2. It's Easier to Hide an Erection
All you have to do is tuck it under the elastic band of your undies and problem solved. Bigger guys can’t do that. Their head will pop out from underneath their pants... which will lead to some awkward situations.
3. It Won't Ever Touch the Toilet Bowl
Feel free to swipe away on the toilet for as long as you want. You don’t have to worry about it touching the bowl, which is quite disgusting.
4. You Can Comfortably Lie on Your Stomach
Which is great for cuddling (among various other things).
5. Running Isn't a Spectacle
Sometimes you want to go on a jog without putting on a show for everyone. Big guys don't have that option. Also, if they’re huge, it may actually hurt to run without the proper athletic attire.
6. Some Guys Are Really Tight
And they can’t handle anything larger than a size small.
7. You'll Get Better Oral
He’ll definitely be able to fit all of you in his mouth, which will not only make it feel better for you, but also make him feel like a champ.
8. You Can Wear Skinny Jeans Without Worrying
No fear that you’ll ever accidentally display a horrid moose knuckle.

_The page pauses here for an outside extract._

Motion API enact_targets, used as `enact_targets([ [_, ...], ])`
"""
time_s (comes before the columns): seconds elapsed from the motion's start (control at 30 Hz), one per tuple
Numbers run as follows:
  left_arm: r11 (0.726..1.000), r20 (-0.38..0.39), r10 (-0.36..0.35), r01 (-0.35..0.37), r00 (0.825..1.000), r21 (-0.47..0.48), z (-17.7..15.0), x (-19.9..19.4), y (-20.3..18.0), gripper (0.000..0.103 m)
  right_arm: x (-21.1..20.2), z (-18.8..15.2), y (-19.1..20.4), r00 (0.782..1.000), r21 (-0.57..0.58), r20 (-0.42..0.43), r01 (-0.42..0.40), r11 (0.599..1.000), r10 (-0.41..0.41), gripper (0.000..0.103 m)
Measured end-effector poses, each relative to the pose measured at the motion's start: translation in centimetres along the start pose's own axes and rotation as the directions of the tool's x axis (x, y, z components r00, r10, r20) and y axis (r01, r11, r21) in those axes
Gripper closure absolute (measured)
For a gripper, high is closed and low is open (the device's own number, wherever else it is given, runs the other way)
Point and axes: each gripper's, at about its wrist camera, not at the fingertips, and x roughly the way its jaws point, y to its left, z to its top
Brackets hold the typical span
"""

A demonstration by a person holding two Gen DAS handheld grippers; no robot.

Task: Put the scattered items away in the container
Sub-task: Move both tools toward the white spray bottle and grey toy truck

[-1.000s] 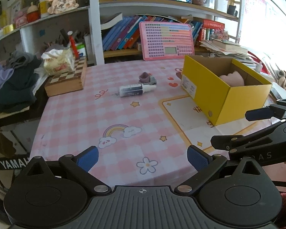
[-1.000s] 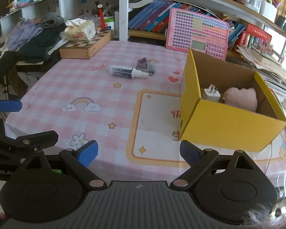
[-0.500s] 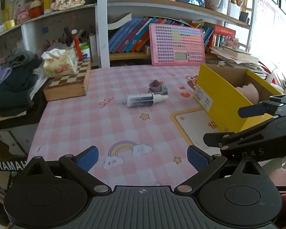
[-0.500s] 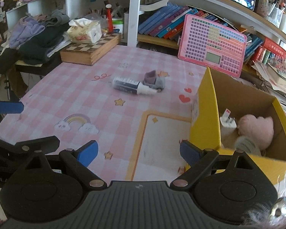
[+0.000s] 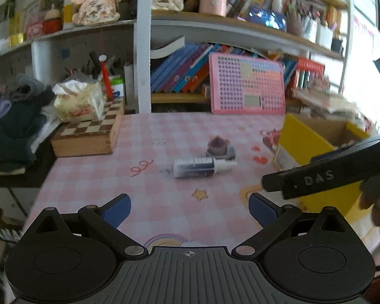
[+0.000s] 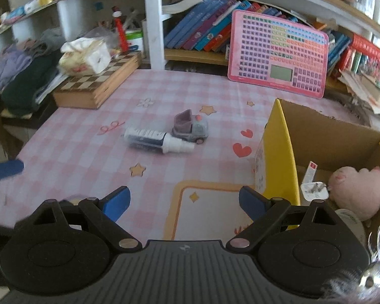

9. He Won't Rely on Size Alone
Some big guys are lazy in bed. They think they can get away with it because they’re huge. No dice. Small guys know they can’t rely on size, so they’re more active in bed (and also more eager to please).
10. He Won't Judge You For Your Size
He knows size isn’t everything. If it was, he’d be in trouble. He understands there’s more to a man and to casual sex than the size of his penis.